▶ [ACTIVITY]
What are the lines of the listing below, word for word, from the first down to the one that contains "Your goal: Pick"?

▶ [DATASET SECTION]
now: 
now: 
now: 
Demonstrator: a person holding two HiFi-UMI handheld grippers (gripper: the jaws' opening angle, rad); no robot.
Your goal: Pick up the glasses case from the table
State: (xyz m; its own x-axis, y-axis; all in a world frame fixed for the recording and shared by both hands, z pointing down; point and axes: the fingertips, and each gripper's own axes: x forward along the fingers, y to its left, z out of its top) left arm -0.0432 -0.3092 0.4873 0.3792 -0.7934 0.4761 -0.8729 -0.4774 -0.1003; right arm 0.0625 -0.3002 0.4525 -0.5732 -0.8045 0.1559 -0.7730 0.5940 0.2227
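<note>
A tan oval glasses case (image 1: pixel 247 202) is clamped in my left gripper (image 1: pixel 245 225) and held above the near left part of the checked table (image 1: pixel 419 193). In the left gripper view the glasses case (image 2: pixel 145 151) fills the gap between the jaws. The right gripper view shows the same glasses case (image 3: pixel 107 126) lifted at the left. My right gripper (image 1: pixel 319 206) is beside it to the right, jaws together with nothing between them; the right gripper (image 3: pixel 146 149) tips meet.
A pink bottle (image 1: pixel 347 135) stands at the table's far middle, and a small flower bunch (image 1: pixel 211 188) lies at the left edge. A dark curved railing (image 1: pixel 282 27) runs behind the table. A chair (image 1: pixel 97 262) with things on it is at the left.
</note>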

▶ [EXERCISE ANSWER]
now: 
now: 
now: 
Demonstrator: a person holding two HiFi-UMI handheld grippers (gripper: the jaws' opening angle, rad); no robot.
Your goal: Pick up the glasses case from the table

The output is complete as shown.